:: ABOUT THIS TASK ::
Every line of the listing below should come back exactly as written, with no images.

THE DATA START

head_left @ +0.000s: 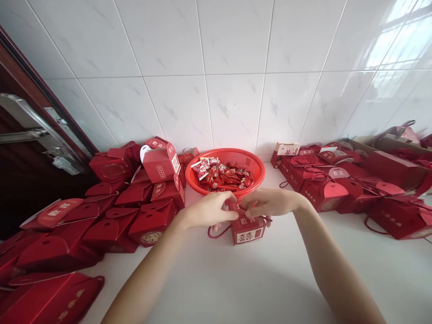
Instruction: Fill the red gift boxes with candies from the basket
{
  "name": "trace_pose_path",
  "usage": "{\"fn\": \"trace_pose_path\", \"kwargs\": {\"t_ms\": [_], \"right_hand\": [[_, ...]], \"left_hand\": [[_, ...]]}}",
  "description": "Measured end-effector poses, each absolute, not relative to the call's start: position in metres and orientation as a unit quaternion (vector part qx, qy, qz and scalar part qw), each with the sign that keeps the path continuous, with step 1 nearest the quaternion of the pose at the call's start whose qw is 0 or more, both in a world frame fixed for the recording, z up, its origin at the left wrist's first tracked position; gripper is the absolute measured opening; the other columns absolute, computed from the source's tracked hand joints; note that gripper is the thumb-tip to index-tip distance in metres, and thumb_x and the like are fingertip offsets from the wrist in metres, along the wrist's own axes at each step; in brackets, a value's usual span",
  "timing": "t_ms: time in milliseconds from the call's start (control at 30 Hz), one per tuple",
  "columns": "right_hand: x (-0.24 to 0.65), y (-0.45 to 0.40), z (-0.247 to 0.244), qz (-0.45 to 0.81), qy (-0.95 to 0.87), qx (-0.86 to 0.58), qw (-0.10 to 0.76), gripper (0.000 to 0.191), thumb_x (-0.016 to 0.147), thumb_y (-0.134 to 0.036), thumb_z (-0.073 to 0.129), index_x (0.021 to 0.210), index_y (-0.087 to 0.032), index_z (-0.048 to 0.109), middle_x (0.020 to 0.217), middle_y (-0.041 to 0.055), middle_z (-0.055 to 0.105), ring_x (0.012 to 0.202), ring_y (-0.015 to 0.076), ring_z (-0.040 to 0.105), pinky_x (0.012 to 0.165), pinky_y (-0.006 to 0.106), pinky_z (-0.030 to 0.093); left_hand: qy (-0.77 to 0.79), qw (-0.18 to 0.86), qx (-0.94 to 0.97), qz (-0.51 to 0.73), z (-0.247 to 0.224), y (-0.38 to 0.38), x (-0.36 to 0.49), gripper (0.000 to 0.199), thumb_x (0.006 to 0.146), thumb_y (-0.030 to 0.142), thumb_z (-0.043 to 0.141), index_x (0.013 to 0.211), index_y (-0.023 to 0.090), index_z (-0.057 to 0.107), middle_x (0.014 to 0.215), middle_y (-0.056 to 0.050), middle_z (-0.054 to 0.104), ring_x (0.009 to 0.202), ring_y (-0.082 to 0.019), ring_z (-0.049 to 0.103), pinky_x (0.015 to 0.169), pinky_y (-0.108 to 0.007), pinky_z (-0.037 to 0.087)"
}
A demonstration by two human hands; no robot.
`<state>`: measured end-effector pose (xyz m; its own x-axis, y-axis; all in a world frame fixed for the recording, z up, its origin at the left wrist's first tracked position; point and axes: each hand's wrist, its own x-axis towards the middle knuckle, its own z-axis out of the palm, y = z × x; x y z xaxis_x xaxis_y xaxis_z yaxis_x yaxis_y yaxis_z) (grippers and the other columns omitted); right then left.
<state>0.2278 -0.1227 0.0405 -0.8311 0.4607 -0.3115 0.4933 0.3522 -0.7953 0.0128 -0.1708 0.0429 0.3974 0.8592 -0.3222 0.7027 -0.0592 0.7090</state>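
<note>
A small red gift box [249, 231] with pale printed characters stands upright on the white table in front of me. My left hand [214, 209] grips its top from the left, thumb on the upper flap. From the right, my right hand [270, 203] pinches the top edge, its thumb close to the left one. A dark red cord [219, 234] loops out at the box's left side, and a short bit of it shows at the right. Some fingertips are hidden behind the box. Directly behind my hands sits a red plastic basket [259, 173] holding many wrapped candies [227, 175].
Red gift boxes [111, 229] crowd the left side, one stacked higher [160, 164]. More corded boxes [320, 193] line the right, with an open cardboard carton [388, 168] beyond. A tiled wall [232, 103] rises behind; a door with a metal handle [27, 117] is at far left.
</note>
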Motion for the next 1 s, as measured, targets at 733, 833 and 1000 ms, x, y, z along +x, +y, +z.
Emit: {"fn": "trace_pose_path", "kwargs": {"t_ms": [733, 833, 1000], "right_hand": [[0.225, -0.151, 0.060, -0.363, 0.787, 0.457, -0.202, 0.020, 0.084, -0.034, 0.063, 0.071, -0.018, 0.064, 0.061, -0.0002, 0.060, 0.056, 0.0129, 0.053, 0.049, 0.025, 0.035], [0.224, -0.152, 0.059, -0.292, 0.788, 0.501, -0.207, 0.012, 0.078, -0.020, 0.060, 0.066, -0.019, 0.058, 0.059, -0.0008, 0.057, 0.055, 0.0130, 0.049, 0.050, 0.027, 0.032], [0.226, -0.150, 0.059, -0.218, 0.781, 0.541, -0.225, 0.019, 0.072, -0.013, 0.053, 0.055, -0.021, 0.046, 0.056, 0.0001, 0.056, 0.055, 0.0137, 0.049, 0.050, 0.028, 0.030]], "left_hand": [[0.353, 0.550, 0.662, 0.368, 0.050, -0.192, 0.036, 0.053, 0.094, 0.029, 0.060, 0.145, 0.025, 0.047, 0.152, -0.009, 0.048, 0.136, -0.028, 0.052, 0.108, -0.041, 0.051], [0.341, 0.534, 0.684, 0.361, 0.048, -0.193, 0.038, 0.061, 0.092, 0.028, 0.061, 0.150, 0.026, 0.043, 0.156, -0.008, 0.045, 0.143, -0.031, 0.045, 0.114, -0.044, 0.046], [0.388, 0.428, 0.724, 0.377, 0.035, -0.189, 0.040, 0.065, 0.092, 0.033, 0.063, 0.152, 0.025, 0.039, 0.147, -0.009, 0.055, 0.138, -0.026, 0.050, 0.113, -0.039, 0.046]]}}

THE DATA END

:: SOLUTION TO THE EXERCISE ::
head_left @ +0.000s: 
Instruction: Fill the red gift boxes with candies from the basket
{
  "name": "trace_pose_path",
  "usage": "{\"fn\": \"trace_pose_path\", \"kwargs\": {\"t_ms\": [_], \"right_hand\": [[_, ...]], \"left_hand\": [[_, ...]]}}",
  "description": "Measured end-effector poses, each absolute, not relative to the call's start: position in metres and orientation as a unit quaternion (vector part qx, qy, qz and scalar part qw), each with the sign that keeps the path continuous, with step 1 nearest the quaternion of the pose at the call's start whose qw is 0 or more, both in a world frame fixed for the recording, z up, its origin at the left wrist's first tracked position; gripper is the absolute measured opening; the other columns absolute, computed from the source's tracked hand joints; note that gripper is the thumb-tip to index-tip distance in metres, and thumb_x and the like are fingertip offsets from the wrist in metres, along the wrist's own axes at each step; in brackets, a value's usual span",
  "timing": "t_ms: time in milliseconds from the call's start (control at 30 Hz), one per tuple",
  "columns": "right_hand: x (-0.24 to 0.65), y (-0.45 to 0.40), z (-0.247 to 0.244), qz (-0.45 to 0.81), qy (-0.95 to 0.87), qx (-0.86 to 0.58), qw (-0.10 to 0.76), gripper (0.000 to 0.191), thumb_x (-0.016 to 0.147), thumb_y (-0.134 to 0.036), thumb_z (-0.073 to 0.129), index_x (0.021 to 0.210), index_y (-0.087 to 0.032), index_z (-0.048 to 0.109), middle_x (0.020 to 0.217), middle_y (-0.041 to 0.055), middle_z (-0.055 to 0.105), ring_x (0.012 to 0.202), ring_y (-0.015 to 0.076), ring_z (-0.040 to 0.105), pinky_x (0.012 to 0.165), pinky_y (-0.006 to 0.106), pinky_z (-0.030 to 0.093); left_hand: qy (-0.77 to 0.79), qw (-0.18 to 0.86), qx (-0.94 to 0.97), qz (-0.51 to 0.73), z (-0.247 to 0.224), y (-0.38 to 0.38), x (-0.36 to 0.49), gripper (0.000 to 0.199), thumb_x (0.006 to 0.146), thumb_y (-0.030 to 0.142), thumb_z (-0.043 to 0.141), index_x (0.013 to 0.211), index_y (-0.023 to 0.090), index_z (-0.057 to 0.107), middle_x (0.014 to 0.215), middle_y (-0.056 to 0.050), middle_z (-0.054 to 0.104), ring_x (0.009 to 0.202), ring_y (-0.082 to 0.019), ring_z (-0.049 to 0.103), pinky_x (0.015 to 0.169), pinky_y (-0.108 to 0.007), pinky_z (-0.037 to 0.087)"
}
A demonstration by two human hands; no robot.
`<state>`: measured end-effector pose (xyz m; its own x-axis, y-axis; all in a world frame fixed for the recording, z up, its origin at the left wrist's first tracked position; point and axes: each hand's wrist, its own x-axis towards the middle knuckle, its own z-axis out of the palm, y = z × x; x y z xaxis_x xaxis_y xaxis_z yaxis_x yaxis_y yaxis_z) (grippers and the other columns omitted); right then left.
<state>0.2278 -0.1227 0.0405 -0.8311 0.4607 -0.3115 0.4933 0.3522 -0.7953 0.0128 -0.1708 0.0429 0.3974 0.8592 -0.3222 0.7027 -0.0592 0.7090</state>
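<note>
A small red gift box [249, 231] with pale printed characters stands upright on the white table in front of me. My left hand [214, 209] grips its top from the left, thumb on the upper flap. From the right, my right hand [270, 203] pinches the top edge, its thumb close to the left one. A dark red cord [219, 234] loops out at the box's left side, and a short bit of it shows at the right. Some fingertips are hidden behind the box. Directly behind my hands sits a red plastic basket [259, 173] holding many wrapped candies [227, 175].
Red gift boxes [111, 229] crowd the left side, one stacked higher [160, 164]. More corded boxes [320, 193] line the right, with an open cardboard carton [388, 168] beyond. A tiled wall [232, 103] rises behind; a door with a metal handle [27, 117] is at far left.
</note>
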Motion for the next 1 s, as measured, targets at 733, 833 and 1000 ms, x, y, z along +x, +y, +z.
Emit: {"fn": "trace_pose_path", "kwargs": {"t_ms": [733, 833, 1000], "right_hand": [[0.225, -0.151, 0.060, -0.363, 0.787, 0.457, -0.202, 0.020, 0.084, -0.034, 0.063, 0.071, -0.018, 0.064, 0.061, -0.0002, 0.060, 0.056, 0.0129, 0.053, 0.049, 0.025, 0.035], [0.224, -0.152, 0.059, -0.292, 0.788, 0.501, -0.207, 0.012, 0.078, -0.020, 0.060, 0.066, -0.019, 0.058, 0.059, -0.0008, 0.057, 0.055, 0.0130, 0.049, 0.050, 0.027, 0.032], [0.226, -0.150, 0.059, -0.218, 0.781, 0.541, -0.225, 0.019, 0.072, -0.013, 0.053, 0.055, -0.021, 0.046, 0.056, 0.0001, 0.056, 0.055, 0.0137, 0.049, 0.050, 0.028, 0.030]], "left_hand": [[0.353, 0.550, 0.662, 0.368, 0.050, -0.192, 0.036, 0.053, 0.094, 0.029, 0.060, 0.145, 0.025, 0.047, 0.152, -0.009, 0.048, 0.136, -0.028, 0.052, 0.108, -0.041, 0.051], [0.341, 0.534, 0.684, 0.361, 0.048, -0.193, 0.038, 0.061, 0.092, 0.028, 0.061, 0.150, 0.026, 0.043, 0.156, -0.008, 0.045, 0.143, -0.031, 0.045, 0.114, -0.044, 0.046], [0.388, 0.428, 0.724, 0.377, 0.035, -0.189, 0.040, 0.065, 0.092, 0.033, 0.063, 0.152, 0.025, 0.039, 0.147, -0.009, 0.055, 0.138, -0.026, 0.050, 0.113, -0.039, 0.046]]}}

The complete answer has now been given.